When looking at burn for a cloud business, we want to consider it in the context of growth. Burning $100MM a year sounds high, but what if a company burned $100MM and added $1 billion of net new ARR? In that context, it doesn’t sound so bad. As this hypothetical suggests, investors look at the cash consumption of a business relative to the revenue that it generates, which is why the efficiency score becomes a helpful metric. Efficiency score equals FCF margin of ARR plus ARR year-over-year growth rate—as such it helps to show the tradeoffs between growth and profitability, but it is generally only applicable after achieving $25MM+ of ARR (before which revenue bases are too small for it to be meaningful). We encourage Bessemer portfolio companies to target 70% efficiency scores between $25-50MM of ARR, and a slightly lower 50% at $100MM+ as YoY growth rate drops off dramatically and companies find the right balance of profitability against a “grow-at-all-costs” model.

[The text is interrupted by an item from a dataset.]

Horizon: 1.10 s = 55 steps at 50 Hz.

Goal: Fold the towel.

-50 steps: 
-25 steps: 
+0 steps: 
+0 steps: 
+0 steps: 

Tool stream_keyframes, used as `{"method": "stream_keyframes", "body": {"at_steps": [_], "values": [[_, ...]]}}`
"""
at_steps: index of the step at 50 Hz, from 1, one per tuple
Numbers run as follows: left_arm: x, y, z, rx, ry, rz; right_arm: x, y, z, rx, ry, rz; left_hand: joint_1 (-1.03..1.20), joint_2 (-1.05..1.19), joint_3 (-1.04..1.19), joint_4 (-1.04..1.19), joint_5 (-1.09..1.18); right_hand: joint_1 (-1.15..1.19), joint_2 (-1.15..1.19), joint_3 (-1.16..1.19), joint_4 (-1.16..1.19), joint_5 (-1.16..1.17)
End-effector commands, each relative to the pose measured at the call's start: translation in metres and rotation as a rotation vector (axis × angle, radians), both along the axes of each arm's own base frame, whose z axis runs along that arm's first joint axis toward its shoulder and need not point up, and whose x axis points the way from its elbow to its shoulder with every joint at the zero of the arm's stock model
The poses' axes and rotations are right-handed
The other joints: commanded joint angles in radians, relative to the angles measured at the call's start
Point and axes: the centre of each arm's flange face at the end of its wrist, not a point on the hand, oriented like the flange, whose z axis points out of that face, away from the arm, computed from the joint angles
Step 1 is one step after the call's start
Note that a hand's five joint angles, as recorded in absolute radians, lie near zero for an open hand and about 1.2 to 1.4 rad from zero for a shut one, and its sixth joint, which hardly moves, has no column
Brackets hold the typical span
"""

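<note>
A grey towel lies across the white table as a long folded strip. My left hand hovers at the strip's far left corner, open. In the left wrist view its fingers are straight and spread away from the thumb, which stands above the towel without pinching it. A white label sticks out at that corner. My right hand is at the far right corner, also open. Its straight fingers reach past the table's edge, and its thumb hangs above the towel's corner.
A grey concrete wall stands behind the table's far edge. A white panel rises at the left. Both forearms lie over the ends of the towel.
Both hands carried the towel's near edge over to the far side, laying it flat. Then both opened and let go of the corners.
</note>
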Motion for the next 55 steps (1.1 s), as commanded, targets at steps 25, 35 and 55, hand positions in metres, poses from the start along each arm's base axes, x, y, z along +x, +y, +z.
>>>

Efficiency score = FCF margin of ARR + ARR YoY Growth Rate

Younger companies tend to have higher growth rates and higher burn rates, and companies at maturity have lower growth rates and lower burn (and sometimes cash flow positivity). The “Rule of 40” is often referenced—that companies should have efficiency scores of 40%+ – but the average BVP Nasdaq Emerging Cloud Index efficiency score is actually closer to 50%, anchored up by the likes of Zoom, Shopify, Datadog, Crowdstrike, and other high performers. For example, even at over $3.8 billion of LTM revenue, Shopify is still growing ~60% YoY with ~10% FCF margins for an efficiency score of close to 70%.

Cash Conversion Score

The Cash Conversion Score (CCS) is another metric that we often use to evaluate whether or not the capital that cloud companies raise and consume is generating a meaningful return. As the ratio of the ARR to total capital invested into a company minus cash, the Cash Conversion Score is effectively the return-on-investment of each dollar ever invested into a company. For both founders and investors, the Cash Conversion Score is, therefore, a powerful proxy for returns. If a company has a CCS of 1.0x, one dollar of investment into the business yields one dollar of topline recurring revenue. If we assume that the average cloud company gets a 10x revenue multiple (more in-line with historical norms vs. the 23x revenue multiple of ^EMCLOUD today), the one dollar of revenue multiplied by the 10x multiple equals $10 of enterprise value. Every dollar put into the company is getting a 10x return. Similarly, a company with a 0.1x CCS would only return the capital invested. ROI is not driven by Cash Conversion Score directly, but CCS indicates multi-year trends in a couple of incredibly important things, including product-market fit and a scalable sales and marketing organization. It is therefore a core KPI we track in evaluating cloud businesses.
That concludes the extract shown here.